Erziehung ist nicht retro

Autorität wird von Politikern eingefordert – in der "Zivilgesellschaft" ansonsten aber oft unterschätzt.
Martina Salomon

Martina Salomon

Nationalratspräsident Wolfgang Sobotka hat diese Woche im KURIER ein fast schon verpöntes Wort in den Mund genommen: Erziehung. Er bekenne sich ganz bewusst dazu – „bei Kindern und manchmal auch bei Erwachsenen“. Respekt, Autorität, Erziehung: Wenn man manche Auseinandersetzungen betrachtet – egal ob im Straßenverkehr oder in sozialen Medien – , dann scheint es da tatsächlich ganz schön viel Luft nach oben zu geben. Die 68er-Generation hat mit gutem Grund starre Hierarchien (in denen sich damals viele Ex-Nazis befanden) aufgebrochen. Und sie versuchte, neue pädagogische Konzepte zu entwickeln, von denen einige fulminant scheiterten.

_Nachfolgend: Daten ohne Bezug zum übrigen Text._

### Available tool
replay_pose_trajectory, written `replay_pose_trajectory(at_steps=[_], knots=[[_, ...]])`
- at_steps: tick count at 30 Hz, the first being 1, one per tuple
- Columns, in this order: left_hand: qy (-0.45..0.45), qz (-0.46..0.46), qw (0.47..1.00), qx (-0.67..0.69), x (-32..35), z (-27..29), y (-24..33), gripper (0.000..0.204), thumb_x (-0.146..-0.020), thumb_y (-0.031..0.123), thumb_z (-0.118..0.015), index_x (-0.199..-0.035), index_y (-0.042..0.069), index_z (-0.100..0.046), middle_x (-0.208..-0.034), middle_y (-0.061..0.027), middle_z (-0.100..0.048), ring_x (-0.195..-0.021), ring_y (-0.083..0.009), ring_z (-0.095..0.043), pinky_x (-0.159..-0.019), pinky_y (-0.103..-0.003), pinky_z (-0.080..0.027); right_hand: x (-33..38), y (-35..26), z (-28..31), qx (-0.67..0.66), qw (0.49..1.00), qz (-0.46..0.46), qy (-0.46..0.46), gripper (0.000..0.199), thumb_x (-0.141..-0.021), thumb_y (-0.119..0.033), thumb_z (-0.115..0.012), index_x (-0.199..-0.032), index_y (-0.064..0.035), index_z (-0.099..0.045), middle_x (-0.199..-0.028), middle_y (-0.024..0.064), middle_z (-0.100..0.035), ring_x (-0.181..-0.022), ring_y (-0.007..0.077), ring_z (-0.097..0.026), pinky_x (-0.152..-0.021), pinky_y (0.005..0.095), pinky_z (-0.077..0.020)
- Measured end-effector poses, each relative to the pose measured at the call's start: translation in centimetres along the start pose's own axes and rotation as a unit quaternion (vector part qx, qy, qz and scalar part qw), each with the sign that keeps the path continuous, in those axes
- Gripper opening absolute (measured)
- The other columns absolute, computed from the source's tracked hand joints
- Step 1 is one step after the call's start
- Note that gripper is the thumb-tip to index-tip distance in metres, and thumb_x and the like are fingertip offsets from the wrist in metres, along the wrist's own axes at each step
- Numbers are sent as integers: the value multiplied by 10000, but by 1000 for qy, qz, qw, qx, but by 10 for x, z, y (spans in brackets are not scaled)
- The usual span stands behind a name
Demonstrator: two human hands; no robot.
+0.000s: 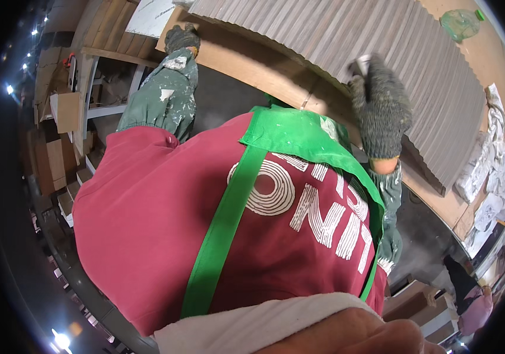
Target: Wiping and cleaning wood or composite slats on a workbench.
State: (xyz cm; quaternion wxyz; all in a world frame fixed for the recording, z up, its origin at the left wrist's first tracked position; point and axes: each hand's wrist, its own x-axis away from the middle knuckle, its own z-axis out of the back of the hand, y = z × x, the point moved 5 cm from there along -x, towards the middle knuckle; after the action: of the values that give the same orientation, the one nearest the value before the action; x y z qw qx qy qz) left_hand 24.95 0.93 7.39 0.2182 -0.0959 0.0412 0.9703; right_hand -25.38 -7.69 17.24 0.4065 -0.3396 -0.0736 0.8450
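Note:
My left hand (183, 39), in a dark knitted glove, rests at the left corner of a light wooden worktop (234, 59), fingers slightly apart with nothing seen in them. Over the near edge of a large grey-brown ribbed panel (335, 35) is my right hand (382, 109), gloved alike and blurred at the fingers. A small whitish piece (363, 62) shows between its thumb and fingers; its kind is too smeared to make out. The panel lies ribbed side up on the worktop, jutting toward me at its right end.
A clear greenish plastic bottle (460, 25) lies beyond the panel at the far right. Crumpled white wrapping (479, 168) is heaped along the worktop's right side. Wooden frames and cardboard boxes (65, 112) stand at the left. Another person (473, 301) is at the lower right.

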Motion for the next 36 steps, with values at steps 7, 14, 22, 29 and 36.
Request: replay_pose_trajectory(at_steps=[7, 14, 22, 29, 36], knots=[[-1, -25, 1000, 12, 2, -10, 14, 592, -912, 506, -398, -1291, 58, -484, -1319, -178, -476, -1236, -346, -436, -1014, -472, -354, -19, 63, 61, -125, 984, -127, -9, 375, -873, -198, -624, -1217, -56, -585, -1118, 142, -640, -980, 254, -638, -841, 357, -506], [13, -16, 1000, 14, 10, -7, 7, 606, -908, 519, -401, -1304, 67, -479, -1335, -183, -465, -1242, -351, -430, -1018, -470, -350, -102, 127, 25, 28, 985, 60, -159, 463, -854, -158, -625, -1287, -39, -513, -1228, 149, -592, -1121, 269, -577, -940, 352, -450], [11, -16, 1000, 24, 13, 0, 12, 609, -903, 526, -413, -1313, 81, -482, -1343, -174, -466, -1248, -344, -424, -1021, -474, -343, -212, 137, -76, 8, 985, 77, -153, 418, -869, -354, -569, -1179, -74, -560, -1105, 170, -627, -1032, 342, -592, -874, 410, -460], [23, -12, 999, 23, 13, -11, 0, 609, -906, 526, -415, -1323, 87, -479, -1358, -158, -465, -1270, -328, -407, -1037, -478, -323, -122, -12, -67, -106, 885, 280, -356, 450, -840, -278, -642, -1260, -146, -545, -1142, 106, -618, -1085, 289, -581, -944, 408, -459], [46, -19, 998, 35, 16, -5, 3, 611, -896, 539, -432, -1312, 95, -491, -1361, -160, -461, -1265, -327, -414, -1035, -473, -326, -171, -11, -88, -65, 890, 396, -216, 579, -698, -40, -654, -1250, -183, -549, -1197, 99, -588, -1166, 306, -524, -983, 416, -432]])
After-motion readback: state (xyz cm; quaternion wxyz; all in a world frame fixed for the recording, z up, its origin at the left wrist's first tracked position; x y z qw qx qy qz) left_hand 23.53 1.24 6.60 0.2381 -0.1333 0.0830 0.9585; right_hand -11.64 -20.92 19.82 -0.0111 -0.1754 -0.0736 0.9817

In der Jetztzeit gibt es zwei gegensätzliche Entwicklungen: einerseits ein großes Bemühen, bei Kindern alles richtig zu machen, inklusive Unsicherheit und hohem Ratgeber-Konsum. Die in Deutschland kürzlich angelaufene und heftig diskutierte Filmdoku „Elternschule. Das Geheimnis guter Erziehung“ thematisiert die komplette Überforderung in Familien. Andererseits herrscht dort oft Nicht-Erziehung. Viele Mütter und Väter schauen lieber auf das Handy statt in das Gesicht ihres Kindes. Diesen Mangel müssen dann Schule und Arbeitgeber – notdürftig – reparieren. Wie in den USA wird es auch bei uns üblich, Arbeitnehmern selbst simpelste Dinge vorzuschreiben. Pünktlichkeit, Grüßen am Telefon, mit Besteck umgehen, dem Anlass entsprechend gekleidet zu sein: So Selbstverständliches muss man auch (scheinbar) Erwachsenen oft erst beibringen, weil das Elternhaus dazu nicht in der Lage oder willens war.

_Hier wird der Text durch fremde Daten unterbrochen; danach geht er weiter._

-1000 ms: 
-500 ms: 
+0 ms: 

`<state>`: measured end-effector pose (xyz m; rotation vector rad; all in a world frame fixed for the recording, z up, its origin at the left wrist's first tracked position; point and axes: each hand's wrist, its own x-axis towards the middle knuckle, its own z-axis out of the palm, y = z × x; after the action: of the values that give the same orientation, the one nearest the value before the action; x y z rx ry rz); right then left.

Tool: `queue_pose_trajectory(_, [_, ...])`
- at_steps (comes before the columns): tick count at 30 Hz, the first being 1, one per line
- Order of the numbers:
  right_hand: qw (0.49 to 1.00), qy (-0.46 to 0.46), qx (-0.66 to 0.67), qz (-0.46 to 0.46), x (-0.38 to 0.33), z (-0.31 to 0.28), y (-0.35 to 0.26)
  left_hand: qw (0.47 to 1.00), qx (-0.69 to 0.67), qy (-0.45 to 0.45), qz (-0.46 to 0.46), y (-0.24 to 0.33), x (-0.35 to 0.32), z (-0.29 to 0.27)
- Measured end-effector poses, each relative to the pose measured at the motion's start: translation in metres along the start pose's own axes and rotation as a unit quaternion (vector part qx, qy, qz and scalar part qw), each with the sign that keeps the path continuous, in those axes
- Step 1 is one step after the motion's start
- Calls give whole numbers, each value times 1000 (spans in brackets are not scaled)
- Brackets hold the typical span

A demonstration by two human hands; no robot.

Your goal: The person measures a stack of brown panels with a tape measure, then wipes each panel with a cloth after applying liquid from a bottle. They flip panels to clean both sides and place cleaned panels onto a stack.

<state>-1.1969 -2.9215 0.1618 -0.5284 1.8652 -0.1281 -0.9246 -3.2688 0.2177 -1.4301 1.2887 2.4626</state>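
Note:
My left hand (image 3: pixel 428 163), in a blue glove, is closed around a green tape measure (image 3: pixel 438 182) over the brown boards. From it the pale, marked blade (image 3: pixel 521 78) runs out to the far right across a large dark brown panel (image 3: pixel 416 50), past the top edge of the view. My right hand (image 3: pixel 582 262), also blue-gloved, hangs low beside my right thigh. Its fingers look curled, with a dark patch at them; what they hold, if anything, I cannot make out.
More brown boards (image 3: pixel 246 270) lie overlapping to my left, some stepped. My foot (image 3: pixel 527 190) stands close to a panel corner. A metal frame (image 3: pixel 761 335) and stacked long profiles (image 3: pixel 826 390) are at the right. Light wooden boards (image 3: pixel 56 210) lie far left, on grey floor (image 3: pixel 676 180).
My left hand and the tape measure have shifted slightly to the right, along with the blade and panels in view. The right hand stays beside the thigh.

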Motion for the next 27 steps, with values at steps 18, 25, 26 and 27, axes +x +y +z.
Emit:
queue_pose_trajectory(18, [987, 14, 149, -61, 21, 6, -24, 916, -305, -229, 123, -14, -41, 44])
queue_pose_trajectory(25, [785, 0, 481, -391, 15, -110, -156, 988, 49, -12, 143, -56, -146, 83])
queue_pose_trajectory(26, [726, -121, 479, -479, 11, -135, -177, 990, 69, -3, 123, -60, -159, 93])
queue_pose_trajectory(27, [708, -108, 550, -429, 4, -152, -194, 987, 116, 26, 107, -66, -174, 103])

Ja, natürlich gibt es die Klagen von der unerzogenen Jugend seit Jahrhunderten, und wir wollen hier keine Pauschalurteile fällen. Aber wahrscheinlich ist es dennoch nicht ganz falsch, heute wieder an den Wert von respektvoller Erziehung und sinnvoller Autorität zu erinnern.

Haben Donald Trumps Eltern versagt?

In Unternehmen, aber auch speziell in der Politik ist diese Autorität übrigens ein ständiges Thema, man betrachte nur die Debatten des vergangenen Monats: Da wurde breit über die schwindende Autorität von Angela Merkel debattiert, die nach zwei verlorenen Landtagswahlen als CDU-Chefin abdankt. Oder über jene der mitten in den Brexit-Wirren steckenden britischen Premierministerin Theresa May sowie des auch schon populärer gewesenen französischen Präsidenten Emmanuel Macron.

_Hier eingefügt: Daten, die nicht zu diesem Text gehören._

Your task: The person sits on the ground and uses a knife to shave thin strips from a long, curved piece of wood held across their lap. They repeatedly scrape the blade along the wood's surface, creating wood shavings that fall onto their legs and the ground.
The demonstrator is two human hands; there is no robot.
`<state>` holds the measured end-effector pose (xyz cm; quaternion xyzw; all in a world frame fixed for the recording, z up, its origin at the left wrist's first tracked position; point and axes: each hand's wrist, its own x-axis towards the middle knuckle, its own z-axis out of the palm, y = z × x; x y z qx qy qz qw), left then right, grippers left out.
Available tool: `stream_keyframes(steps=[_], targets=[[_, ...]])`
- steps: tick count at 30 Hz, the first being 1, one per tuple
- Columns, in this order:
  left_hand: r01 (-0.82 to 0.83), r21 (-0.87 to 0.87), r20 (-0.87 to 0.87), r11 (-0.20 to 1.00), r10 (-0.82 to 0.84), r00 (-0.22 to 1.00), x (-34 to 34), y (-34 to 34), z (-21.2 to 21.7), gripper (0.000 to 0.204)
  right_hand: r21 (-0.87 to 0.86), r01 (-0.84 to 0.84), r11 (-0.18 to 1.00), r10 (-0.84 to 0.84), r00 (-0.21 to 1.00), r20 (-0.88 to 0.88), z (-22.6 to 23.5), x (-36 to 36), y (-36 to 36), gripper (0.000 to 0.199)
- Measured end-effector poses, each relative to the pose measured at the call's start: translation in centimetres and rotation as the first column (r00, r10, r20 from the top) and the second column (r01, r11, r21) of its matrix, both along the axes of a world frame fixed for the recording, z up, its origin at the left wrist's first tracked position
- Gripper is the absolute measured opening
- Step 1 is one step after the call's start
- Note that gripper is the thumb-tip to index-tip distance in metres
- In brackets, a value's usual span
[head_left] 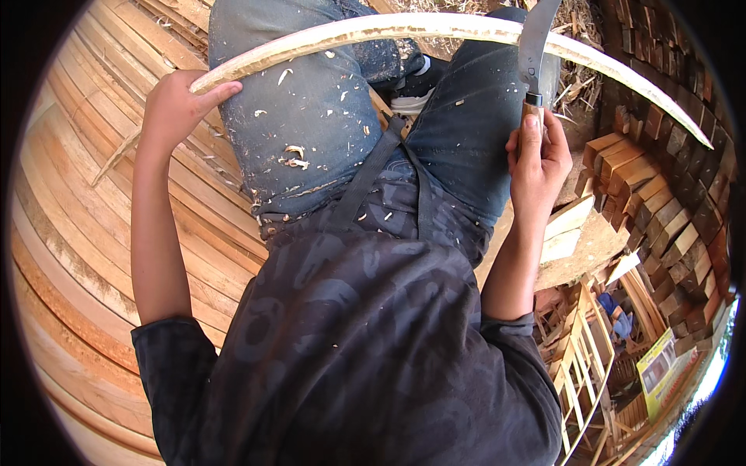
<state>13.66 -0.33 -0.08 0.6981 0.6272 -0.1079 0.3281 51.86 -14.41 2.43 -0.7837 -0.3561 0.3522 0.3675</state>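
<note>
Across my lap lies a long, pale wooden strip (404, 26), its edges rough and partly brown. Near its left end my left hand (177, 109) is closed around it, thumb laid along the wood; a tapered piece of the strip sticks out past the wrist. My right hand (538, 159) grips the wooden handle of a knife (535, 46) with a broad, curved metal blade. The blade points away from me and overlaps the strip above my right thigh; whether it touches the wood, I cannot tell. Curled shavings (295, 159) dot my jeans (280, 116).
Long planks (101, 256) lie side by side at the left. Stacked wood blocks (653, 194) rise close by my right arm. A slatted wooden frame (583, 365), a blue cloth (618, 314) and a yellow printed sheet (659, 373) are at the lower right.
</note>
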Motion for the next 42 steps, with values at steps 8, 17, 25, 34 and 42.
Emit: stream_keyframes(steps=[8, 17, 25, 34, 42], targets=[[-0.025, -0.124, 0.034, 0.992, 0.030, 0.999, -0.9, 1.4, -0.7, 0.058, 0.057, 0.047, 0.997, -0.042, 0.995, -0.091, -2.1, 0.8, 1.2, 0.027], [0.002, -0.083, 0.021, 0.997, 0.000, 1.000, -0.3, 1.7, -0.1, 0.057, -0.084, -0.009, 0.996, -0.027, 0.910, -0.413, -1.0, 3.1, 2.2, 0.031], [-0.017, 0.003, -0.049, 1.000, 0.017, 0.999, 1.1, 0.6, 1.4, 0.053, 0.132, 0.268, 0.954, -0.222, 0.932, -0.285, 0.6, 8.1, 1.0, 0.028], [-0.008, 0.006, -0.070, 1.000, 0.008, 0.998, 1.5, 0.8, 1.7, 0.052, 0.209, 0.100, 0.973, -0.069, 0.986, -0.150, -0.9, 9.0, 0.0, 0.032], [0.002, 0.001, -0.105, 1.000, -0.002, 0.995, 1.9, 0.8, 2.1, 0.051, 0.095, 0.143, 0.985, -0.129, 0.981, -0.145, 0.0, 7.5, 1.1, 0.035]])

Bei Donald Trump wiederum geht es weniger um seine Autorität, sondern mehr darum, ob er nicht einen Knacks durch seinen überstrengen Vater erlitten haben könnte, der ihm Anerkennung verweigerte. Vielleicht erklärt dieser Erziehungsfehler seine Großmannssucht, sein rüpelhaftes Verhalten und seinen Aufstiegsdrang um jeden Preis. Wahrscheinlich ist gerade Trump ein gutes Beispiel dafür, wie wichtig es ist, dass Kinder von ihren Eltern hingebungsvolle Liebe, Erziehung zu Toleranz, Umgangsformen und, ja, auch Grenzen brauchen.